Un peu mal en point le 30 octobre, il serait parti avec sa femme à la recherche de produits pharmaceutiques. Le produit n'étant pas disponible dans la pharmacie d'à côté et la ville étant en ébullition, il laisse sa femme à cette première pharmacie et décide de continuer seul. La suite nous est racontée par madame Karambiri, la voix étouffée par les sanglots. « Je suis restée là- bas pendant trois heures à attendre mon mari. Je n'avais pas mon téléphone portable sur moi et attendais qu'il vienne me chercher. Entre temps quand tout le monde est parti, j'ai décidé de rentrer moi aussi. Arrivée à la maison je l'ai appelé plusieurs fois. C'est quelqu'un qui rappelle toujours même au moindre bip, mais ce jour- là il n'a pas décroché. Le dernier message que je lui ai envoyé pour lui demander de rentrer, c'était à 13h15. Quand j'ai relancé l'appel, le téléphone décroché à l'autre bout et pensant que c'était lui, je lui ai demandé ce qu'il se passait. C'est là qu'une voix m'a répondu qu'il a fait un accident et qu'il a été amené au camp Paspanga. J'ai alors constitué un kit pour y aller au cas où on le garderait pour les soins. Arrivée là- bas on me dit de continuer à la morgue. Vous voyez comment ça fait très mal ! ». Il a pris une balle et est tombé. Juste à quelques mètres du domicile de François Compaoré, le petit frère de l'ex président Blaise Compaoré. Laissant une veuve, deux orphelins et une famille inconsolable.
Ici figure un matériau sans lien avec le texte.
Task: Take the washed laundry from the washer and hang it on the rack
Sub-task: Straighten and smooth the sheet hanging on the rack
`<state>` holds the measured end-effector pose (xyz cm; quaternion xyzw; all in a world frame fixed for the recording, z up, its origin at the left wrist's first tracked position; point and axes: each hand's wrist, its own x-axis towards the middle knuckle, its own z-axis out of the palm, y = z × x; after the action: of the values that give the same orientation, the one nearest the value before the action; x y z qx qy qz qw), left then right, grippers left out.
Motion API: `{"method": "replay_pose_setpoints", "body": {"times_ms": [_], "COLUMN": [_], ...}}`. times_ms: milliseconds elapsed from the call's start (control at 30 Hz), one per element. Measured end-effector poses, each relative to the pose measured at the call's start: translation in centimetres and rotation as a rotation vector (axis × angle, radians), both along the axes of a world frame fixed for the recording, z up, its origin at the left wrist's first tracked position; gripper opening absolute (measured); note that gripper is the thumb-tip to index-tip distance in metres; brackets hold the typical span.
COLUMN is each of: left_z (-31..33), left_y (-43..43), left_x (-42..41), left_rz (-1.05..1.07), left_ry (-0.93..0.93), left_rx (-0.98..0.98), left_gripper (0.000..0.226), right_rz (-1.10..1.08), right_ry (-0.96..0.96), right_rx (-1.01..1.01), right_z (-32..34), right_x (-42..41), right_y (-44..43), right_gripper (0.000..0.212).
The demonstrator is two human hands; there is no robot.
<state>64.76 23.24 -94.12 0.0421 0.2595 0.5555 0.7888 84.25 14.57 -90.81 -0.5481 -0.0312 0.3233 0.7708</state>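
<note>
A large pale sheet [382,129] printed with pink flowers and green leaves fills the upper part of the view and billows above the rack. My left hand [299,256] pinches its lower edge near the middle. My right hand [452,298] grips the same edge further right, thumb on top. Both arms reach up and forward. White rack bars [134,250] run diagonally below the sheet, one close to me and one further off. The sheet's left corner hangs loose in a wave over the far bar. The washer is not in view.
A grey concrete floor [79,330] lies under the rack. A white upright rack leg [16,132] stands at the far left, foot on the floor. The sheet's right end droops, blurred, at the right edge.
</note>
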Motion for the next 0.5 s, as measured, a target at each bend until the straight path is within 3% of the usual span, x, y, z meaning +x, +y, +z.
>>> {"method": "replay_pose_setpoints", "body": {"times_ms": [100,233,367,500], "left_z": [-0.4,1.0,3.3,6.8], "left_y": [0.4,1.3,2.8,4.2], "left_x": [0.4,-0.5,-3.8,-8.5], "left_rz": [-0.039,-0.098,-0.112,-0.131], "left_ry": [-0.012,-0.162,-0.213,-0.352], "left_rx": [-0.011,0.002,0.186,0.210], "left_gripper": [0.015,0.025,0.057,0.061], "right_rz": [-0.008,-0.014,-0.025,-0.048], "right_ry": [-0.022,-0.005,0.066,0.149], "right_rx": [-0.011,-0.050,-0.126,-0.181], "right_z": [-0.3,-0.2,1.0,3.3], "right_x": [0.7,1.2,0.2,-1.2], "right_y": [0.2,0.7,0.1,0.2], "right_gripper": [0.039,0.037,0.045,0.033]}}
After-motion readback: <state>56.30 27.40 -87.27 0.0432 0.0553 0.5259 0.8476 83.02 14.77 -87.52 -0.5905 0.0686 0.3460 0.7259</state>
Et parce qu'elle se sent souvent seule après 06 ans de mariage, madame Karambiri n'a pas manqué de dire au Mouvement « Merci d'avoir pensé à nous parce qu'on a vraiment besoin de ça. »
Les tout petits ne savent toujours pas que leur maman est décédée
Avenue Naba Konkissé. La seconde famille qui a reçu la visite du Mouvement ça suffit est dans une ruelle attenante. Dès l'arrivée, une consigne aux visiteurs du jour : rien ne devra permettre de savoir que la maîtresse de la maison est décédée. Les parents ont fait avaler aux tout petits de cette famille de 04 enfants l'histoire d'une maman qui a fait un accident mais est allée rendre visite à sa sœur résidant en France. Comme dans la famille Karambiri, la nouvelle de la mort de Madame Mariam Nayété née Fofana a surpris plus d'un. Le 30 octobre, elle constate entre temps l'absence de son garçon de 08 ans. Celui- ci aurait été amené par la bonne au magasin de vivres qui était en train d'être pillé par la population pour, dit- elle, « Chercher du sucre pour tantie ». Du sucre qu'elle n'aurait jamais demandé. Elle donne alors à téter au nourrisson et va à la recherche de son fils et de la bonne. Avec le monde fou, madame Nayété tombe dans la bousculade et les parents sont rapidement appelés pour la secourir. Elle rend l'âme avant d'être conduite au service traumatologie de l'hôpital Yalgado Ouédraogo. A seulement 34 ans. « La bonne a ruiné ma vie », lâche Alpha Sidi Nayété, époux de la défunte. Il vit désormais avec sa mère, et ses quatre enfants respectivement de 14, 08, 05 ans et 07 mois. « Vous avez remué un peu le couteau dans la plaie mais c'est bon. On essaie de faire avec » confesse t- il, le mouchoir jetable régulièrement porté aux yeux.
A chacune de ces deux familles, le Mouvement ça suffit a remis la somme de 50 mille francs comme soutien pour les fêtes. En leur renouvelant l'engagement de plaider leur cause auprès des gouvernants, notamment la question de leur indemnisation.